Give again, word for word, every line in the entries below from the line with "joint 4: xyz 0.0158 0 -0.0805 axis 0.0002" up to and including the line with "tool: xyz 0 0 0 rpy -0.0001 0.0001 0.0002", and no other line.

(Items listed in a dataset)
---------------

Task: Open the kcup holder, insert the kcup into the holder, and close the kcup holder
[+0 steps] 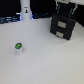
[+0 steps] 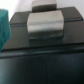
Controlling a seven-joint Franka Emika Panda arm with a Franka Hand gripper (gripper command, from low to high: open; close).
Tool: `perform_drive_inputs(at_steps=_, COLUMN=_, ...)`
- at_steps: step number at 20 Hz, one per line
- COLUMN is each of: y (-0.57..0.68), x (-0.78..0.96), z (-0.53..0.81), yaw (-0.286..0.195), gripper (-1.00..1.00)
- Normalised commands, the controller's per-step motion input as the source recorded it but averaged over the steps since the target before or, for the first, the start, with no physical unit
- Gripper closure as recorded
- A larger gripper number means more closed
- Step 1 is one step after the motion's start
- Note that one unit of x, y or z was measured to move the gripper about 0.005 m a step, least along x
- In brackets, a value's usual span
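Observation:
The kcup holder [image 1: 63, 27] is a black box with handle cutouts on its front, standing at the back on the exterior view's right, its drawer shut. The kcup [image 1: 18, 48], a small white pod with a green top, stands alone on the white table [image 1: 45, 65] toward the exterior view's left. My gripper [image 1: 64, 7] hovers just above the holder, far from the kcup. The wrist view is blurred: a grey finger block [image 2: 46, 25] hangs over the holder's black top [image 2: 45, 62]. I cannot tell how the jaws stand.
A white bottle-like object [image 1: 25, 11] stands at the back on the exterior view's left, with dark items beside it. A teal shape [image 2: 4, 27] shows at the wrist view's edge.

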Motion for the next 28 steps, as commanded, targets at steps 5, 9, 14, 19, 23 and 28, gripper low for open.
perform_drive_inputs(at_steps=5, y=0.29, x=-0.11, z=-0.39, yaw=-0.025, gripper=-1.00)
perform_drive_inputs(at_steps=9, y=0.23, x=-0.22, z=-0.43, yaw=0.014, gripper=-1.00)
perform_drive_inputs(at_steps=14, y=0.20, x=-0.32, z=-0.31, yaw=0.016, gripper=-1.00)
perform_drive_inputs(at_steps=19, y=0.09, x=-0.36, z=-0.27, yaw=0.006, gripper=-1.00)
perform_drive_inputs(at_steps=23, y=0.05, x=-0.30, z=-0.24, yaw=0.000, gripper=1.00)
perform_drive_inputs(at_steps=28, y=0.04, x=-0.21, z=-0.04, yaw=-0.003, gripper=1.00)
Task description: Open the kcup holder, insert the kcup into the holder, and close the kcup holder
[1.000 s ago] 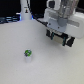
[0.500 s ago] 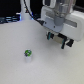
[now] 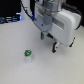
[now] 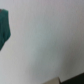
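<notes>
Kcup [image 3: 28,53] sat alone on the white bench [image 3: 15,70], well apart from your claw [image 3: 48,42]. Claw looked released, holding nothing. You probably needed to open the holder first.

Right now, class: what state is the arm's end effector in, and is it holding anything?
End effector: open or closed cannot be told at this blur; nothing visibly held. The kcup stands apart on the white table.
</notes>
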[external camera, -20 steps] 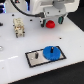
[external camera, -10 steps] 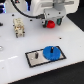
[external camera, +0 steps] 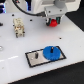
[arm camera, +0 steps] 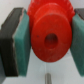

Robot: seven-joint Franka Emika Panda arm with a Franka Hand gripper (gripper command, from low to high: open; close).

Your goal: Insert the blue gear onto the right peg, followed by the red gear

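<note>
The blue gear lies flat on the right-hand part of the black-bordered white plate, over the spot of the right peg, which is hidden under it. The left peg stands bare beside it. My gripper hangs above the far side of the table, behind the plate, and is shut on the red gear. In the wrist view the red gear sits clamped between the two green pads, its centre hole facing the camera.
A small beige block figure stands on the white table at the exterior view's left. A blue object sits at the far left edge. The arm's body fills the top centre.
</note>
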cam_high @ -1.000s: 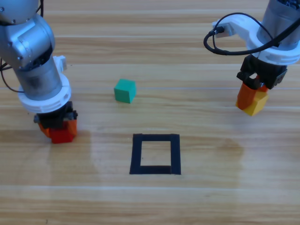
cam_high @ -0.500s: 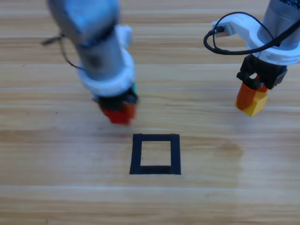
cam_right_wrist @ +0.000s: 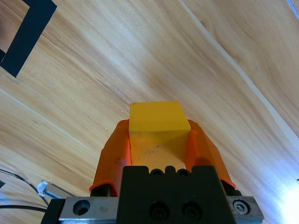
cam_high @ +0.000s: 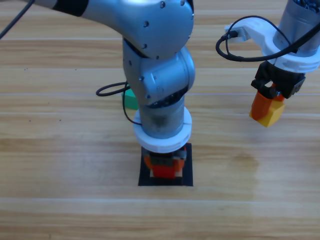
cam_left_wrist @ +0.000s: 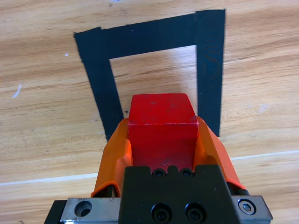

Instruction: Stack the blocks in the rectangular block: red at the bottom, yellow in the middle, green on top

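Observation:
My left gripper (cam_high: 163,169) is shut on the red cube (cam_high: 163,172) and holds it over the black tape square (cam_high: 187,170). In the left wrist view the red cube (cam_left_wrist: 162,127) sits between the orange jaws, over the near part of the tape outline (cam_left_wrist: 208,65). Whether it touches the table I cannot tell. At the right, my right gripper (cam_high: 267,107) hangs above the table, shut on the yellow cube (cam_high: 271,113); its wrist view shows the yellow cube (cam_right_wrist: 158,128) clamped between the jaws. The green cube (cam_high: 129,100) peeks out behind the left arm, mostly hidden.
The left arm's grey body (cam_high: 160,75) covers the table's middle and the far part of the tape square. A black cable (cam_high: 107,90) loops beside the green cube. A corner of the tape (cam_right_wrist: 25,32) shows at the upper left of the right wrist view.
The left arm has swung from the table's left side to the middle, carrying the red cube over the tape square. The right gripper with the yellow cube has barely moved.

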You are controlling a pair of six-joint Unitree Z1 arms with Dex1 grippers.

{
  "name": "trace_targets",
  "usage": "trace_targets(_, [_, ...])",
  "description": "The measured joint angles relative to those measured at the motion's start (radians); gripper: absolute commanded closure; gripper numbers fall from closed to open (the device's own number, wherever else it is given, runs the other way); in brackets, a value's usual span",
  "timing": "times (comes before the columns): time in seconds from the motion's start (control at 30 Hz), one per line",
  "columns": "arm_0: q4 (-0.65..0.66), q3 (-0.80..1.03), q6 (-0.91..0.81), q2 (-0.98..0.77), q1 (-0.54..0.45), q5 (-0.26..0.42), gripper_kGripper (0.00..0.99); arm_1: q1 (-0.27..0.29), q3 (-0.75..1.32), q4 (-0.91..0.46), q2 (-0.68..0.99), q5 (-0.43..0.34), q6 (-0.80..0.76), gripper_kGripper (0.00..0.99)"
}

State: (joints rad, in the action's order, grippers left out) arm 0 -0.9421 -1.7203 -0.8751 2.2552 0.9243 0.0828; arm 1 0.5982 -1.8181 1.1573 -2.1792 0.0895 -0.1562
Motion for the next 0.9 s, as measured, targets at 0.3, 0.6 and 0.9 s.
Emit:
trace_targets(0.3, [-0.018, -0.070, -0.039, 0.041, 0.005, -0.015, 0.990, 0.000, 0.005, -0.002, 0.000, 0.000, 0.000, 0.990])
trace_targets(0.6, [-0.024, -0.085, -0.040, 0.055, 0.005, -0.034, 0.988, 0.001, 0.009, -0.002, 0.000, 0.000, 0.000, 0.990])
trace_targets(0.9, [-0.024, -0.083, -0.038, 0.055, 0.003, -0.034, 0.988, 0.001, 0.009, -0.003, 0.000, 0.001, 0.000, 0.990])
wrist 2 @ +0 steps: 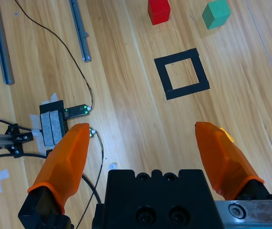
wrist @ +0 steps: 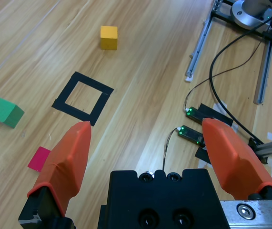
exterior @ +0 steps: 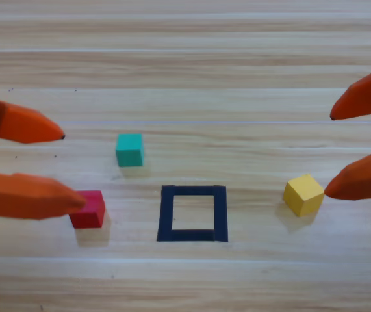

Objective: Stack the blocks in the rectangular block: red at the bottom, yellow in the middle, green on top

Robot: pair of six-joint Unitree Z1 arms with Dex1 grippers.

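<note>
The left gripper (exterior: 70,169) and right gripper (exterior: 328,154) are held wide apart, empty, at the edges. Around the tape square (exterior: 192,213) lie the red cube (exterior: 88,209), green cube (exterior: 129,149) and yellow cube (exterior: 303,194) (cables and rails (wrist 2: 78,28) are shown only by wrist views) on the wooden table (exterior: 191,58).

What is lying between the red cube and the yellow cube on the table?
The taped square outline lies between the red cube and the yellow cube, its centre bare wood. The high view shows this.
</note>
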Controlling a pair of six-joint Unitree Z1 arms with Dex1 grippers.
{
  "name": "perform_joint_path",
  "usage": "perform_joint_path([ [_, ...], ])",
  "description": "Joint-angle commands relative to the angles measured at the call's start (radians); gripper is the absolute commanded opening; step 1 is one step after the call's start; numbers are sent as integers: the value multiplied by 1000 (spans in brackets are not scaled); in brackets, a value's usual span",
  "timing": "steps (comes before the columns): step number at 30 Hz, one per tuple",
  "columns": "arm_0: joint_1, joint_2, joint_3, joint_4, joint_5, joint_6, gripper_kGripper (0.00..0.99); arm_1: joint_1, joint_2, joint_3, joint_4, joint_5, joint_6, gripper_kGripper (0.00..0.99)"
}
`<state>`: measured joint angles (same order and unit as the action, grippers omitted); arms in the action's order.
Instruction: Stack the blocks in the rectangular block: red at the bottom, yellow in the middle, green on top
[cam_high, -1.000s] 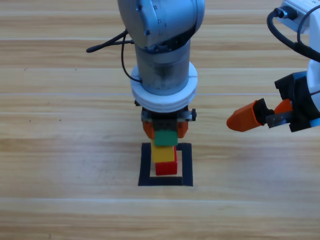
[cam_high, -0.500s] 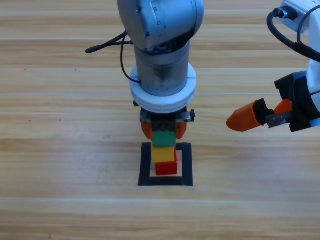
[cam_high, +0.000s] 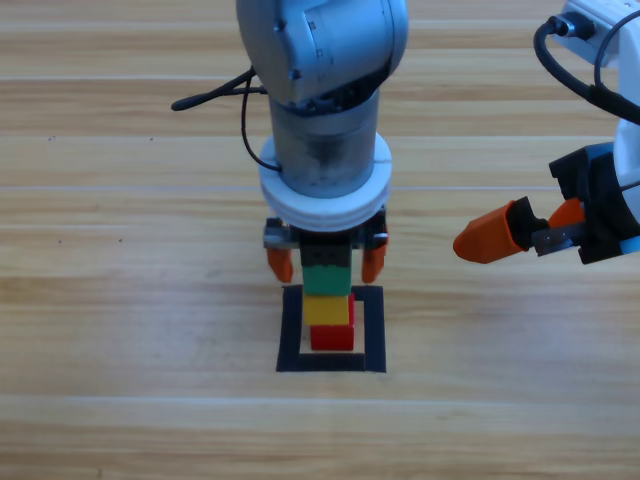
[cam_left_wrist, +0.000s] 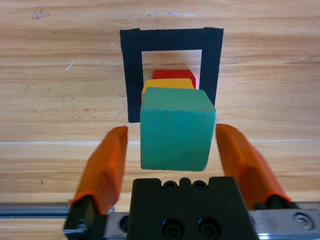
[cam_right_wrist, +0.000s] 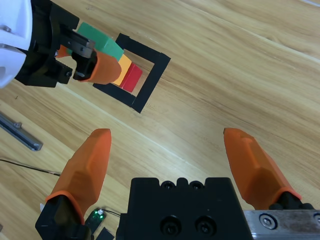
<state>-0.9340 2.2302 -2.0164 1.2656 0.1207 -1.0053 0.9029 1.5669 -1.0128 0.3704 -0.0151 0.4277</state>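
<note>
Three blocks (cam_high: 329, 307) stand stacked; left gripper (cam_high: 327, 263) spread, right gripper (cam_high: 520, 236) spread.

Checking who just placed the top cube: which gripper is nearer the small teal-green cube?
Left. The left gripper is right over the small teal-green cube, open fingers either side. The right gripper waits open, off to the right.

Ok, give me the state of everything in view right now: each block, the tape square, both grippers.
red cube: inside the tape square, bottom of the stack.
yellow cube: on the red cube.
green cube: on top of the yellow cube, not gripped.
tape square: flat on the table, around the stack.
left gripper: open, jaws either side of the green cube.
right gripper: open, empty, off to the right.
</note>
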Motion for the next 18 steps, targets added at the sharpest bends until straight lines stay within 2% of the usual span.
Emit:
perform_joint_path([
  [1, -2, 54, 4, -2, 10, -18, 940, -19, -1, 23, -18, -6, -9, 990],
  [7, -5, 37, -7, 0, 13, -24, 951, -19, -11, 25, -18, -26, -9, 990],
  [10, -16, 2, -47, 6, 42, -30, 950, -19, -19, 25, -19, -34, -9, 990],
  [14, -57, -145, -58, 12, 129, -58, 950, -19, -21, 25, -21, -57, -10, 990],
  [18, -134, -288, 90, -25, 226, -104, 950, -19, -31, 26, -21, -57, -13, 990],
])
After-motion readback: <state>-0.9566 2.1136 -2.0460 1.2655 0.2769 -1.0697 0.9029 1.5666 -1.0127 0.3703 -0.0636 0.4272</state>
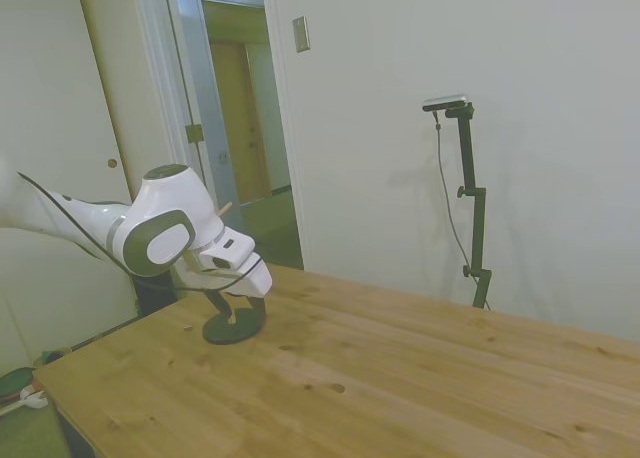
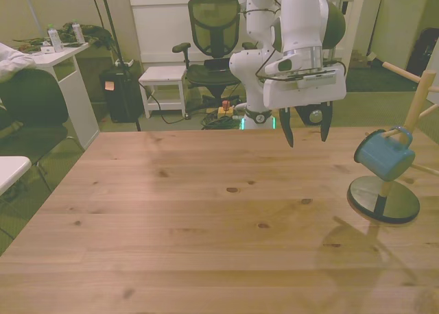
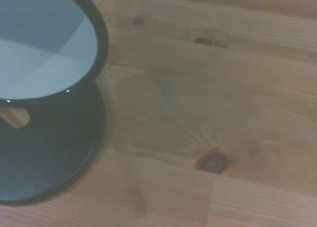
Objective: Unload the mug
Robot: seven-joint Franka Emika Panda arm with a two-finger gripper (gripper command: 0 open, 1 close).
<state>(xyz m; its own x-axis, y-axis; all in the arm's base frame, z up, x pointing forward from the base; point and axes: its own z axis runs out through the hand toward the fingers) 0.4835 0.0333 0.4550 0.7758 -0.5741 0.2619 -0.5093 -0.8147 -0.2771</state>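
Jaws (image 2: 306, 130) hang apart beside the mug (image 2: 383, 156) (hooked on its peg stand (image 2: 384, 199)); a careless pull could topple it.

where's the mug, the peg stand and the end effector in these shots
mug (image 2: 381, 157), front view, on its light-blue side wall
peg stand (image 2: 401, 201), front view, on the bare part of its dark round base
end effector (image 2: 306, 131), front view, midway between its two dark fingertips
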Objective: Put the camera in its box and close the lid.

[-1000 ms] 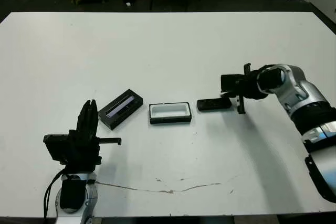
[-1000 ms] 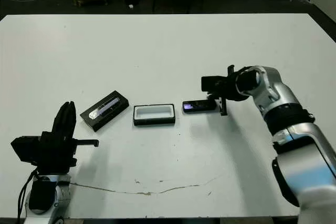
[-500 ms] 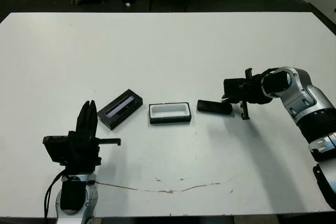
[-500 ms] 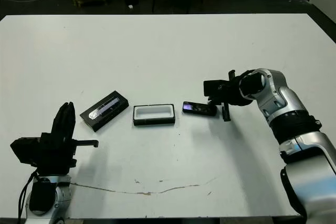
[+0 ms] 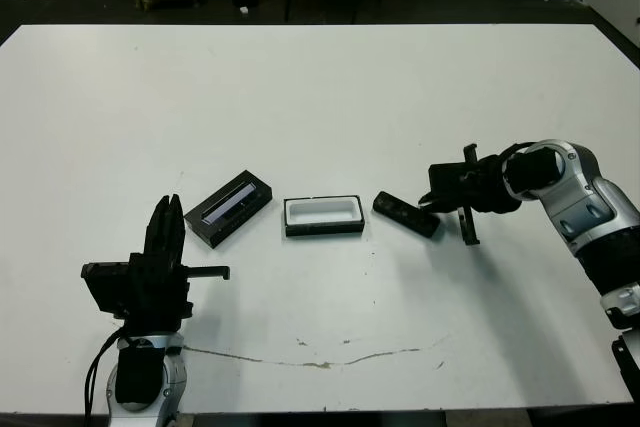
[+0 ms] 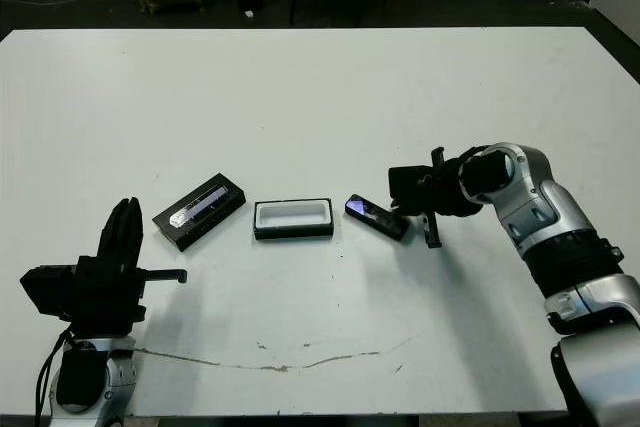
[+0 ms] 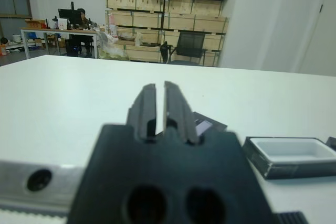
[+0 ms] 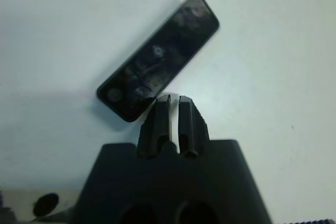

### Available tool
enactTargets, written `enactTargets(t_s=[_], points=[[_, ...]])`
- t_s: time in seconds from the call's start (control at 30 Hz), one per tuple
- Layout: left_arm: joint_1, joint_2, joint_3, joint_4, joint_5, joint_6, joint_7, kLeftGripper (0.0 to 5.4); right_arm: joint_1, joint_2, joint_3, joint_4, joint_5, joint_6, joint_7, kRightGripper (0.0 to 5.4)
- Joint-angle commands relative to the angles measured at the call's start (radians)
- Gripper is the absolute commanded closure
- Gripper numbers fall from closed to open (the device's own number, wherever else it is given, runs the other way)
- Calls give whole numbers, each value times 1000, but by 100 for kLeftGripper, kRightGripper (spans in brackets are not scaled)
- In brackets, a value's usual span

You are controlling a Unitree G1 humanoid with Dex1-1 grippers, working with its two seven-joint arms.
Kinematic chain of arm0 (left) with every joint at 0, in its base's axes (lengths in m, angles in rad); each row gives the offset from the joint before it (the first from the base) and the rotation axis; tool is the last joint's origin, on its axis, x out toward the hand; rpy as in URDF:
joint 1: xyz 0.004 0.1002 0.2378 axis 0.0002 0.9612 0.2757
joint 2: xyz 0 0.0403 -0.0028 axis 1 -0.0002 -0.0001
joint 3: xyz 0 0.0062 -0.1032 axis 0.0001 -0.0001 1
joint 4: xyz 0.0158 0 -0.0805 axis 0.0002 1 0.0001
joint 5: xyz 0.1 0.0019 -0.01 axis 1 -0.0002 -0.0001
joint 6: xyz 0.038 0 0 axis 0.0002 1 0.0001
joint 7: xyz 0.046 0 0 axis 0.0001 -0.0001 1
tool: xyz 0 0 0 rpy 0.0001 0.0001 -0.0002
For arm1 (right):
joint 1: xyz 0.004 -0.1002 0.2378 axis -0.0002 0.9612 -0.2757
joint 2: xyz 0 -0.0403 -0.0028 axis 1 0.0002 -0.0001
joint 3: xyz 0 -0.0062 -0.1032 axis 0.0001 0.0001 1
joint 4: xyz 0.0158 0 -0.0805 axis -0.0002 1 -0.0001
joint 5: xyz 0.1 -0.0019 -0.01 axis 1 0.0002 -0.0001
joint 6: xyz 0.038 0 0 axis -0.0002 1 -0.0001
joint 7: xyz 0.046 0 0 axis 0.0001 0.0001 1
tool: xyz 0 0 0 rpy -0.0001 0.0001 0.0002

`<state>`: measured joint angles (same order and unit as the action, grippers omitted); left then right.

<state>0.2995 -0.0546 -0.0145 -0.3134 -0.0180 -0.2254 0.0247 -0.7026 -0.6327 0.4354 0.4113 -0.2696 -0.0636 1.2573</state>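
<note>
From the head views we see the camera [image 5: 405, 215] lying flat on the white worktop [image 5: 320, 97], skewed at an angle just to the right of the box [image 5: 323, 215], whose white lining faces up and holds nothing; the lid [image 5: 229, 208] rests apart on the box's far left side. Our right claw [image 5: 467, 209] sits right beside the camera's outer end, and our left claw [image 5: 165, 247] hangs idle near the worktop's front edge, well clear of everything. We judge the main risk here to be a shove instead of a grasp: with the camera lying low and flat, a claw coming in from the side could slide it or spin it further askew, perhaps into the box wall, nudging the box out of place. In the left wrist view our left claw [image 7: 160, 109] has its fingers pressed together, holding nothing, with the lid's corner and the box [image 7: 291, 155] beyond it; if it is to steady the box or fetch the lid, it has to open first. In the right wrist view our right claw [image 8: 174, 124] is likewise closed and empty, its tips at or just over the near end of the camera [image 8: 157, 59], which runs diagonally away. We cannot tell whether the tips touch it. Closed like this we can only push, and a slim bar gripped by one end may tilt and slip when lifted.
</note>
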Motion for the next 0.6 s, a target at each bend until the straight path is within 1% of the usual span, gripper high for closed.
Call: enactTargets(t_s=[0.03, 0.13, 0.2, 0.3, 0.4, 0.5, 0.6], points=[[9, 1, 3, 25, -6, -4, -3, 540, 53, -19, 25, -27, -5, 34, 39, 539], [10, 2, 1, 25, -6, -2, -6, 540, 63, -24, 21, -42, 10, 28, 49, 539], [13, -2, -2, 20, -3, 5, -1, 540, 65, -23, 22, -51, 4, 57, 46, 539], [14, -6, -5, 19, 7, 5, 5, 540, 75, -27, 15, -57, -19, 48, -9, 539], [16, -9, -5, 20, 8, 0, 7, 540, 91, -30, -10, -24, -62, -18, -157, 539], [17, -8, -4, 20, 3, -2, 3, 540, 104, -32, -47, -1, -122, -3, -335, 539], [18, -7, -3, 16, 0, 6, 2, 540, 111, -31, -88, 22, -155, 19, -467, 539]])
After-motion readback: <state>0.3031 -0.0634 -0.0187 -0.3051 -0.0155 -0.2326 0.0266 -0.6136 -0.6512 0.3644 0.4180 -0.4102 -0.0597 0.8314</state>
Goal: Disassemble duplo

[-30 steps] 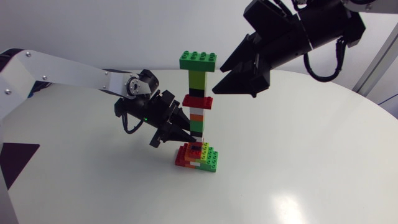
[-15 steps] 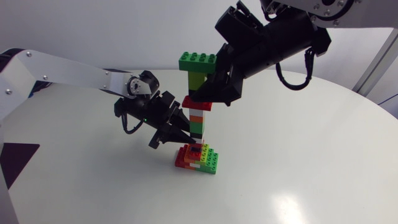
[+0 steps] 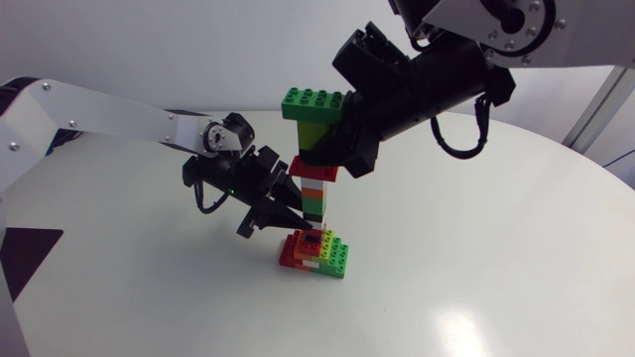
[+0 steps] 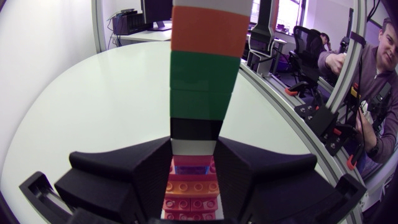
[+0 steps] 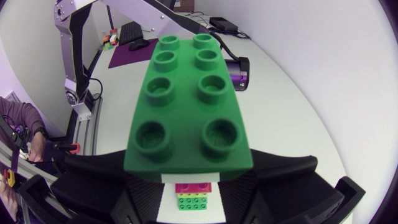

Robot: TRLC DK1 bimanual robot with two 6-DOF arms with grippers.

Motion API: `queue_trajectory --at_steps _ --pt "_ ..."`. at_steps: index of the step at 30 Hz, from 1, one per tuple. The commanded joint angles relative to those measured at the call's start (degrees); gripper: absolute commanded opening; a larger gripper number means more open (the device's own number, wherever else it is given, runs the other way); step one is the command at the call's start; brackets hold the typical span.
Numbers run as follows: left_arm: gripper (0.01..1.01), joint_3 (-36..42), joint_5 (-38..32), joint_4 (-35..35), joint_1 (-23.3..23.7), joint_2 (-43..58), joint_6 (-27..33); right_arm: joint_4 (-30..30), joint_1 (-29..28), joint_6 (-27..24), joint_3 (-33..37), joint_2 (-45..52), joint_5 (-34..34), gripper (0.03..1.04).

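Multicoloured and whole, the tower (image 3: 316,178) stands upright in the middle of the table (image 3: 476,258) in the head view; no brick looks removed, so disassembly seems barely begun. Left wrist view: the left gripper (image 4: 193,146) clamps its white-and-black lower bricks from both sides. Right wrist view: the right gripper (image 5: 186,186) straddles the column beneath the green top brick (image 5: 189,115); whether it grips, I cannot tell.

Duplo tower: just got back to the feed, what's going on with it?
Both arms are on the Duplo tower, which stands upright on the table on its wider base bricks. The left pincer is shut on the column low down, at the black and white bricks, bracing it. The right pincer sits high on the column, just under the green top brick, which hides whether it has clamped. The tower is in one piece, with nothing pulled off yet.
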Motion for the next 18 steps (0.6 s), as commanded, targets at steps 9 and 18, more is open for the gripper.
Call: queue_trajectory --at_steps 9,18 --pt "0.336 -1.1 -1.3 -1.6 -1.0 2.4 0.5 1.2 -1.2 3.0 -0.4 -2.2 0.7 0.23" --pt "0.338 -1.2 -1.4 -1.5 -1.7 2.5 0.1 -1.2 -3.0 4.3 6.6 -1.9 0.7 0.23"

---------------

→ **COMPLETED TASK**
joint 4: xyz 0.0158 0 -0.0805 axis 0.0002 1 0.0001
joint 5: xyz 0.1 0.0019 -0.01 axis 1 -0.0002 -0.0001
joint 6: xyz 0.038 0 0 axis 0.0002 1 0.0001
joint 7: xyz 0.046 0 0 axis 0.0001 -0.0001 1
tool: xyz 0 0 0 rpy 0.0001 0.0001 -0.0002
For arm1 (right):
joint 1: xyz 0.004 -0.1002 0.2378 axis -0.0002 0.9612 -0.2757
joint 2: xyz 0 -0.0403 -0.0028 axis 1 0.0002 -0.0001
joint 3: xyz 0 -0.0062 -0.1032 axis 0.0001 0.0001 1
joint 4: xyz 0.0158 0 -0.0805 axis -0.0002 1 -0.0001
joint 5: xyz 0.1 -0.0019 -0.01 axis 1 0.0002 -0.0001
joint 6: xyz 0.038 0 0 axis -0.0002 1 -0.0001
joint 7: xyz 0.046 0 0 axis 0.0001 0.0001 1
tool: xyz 0 0 0 rpy -0.0001 0.0001 0.0002

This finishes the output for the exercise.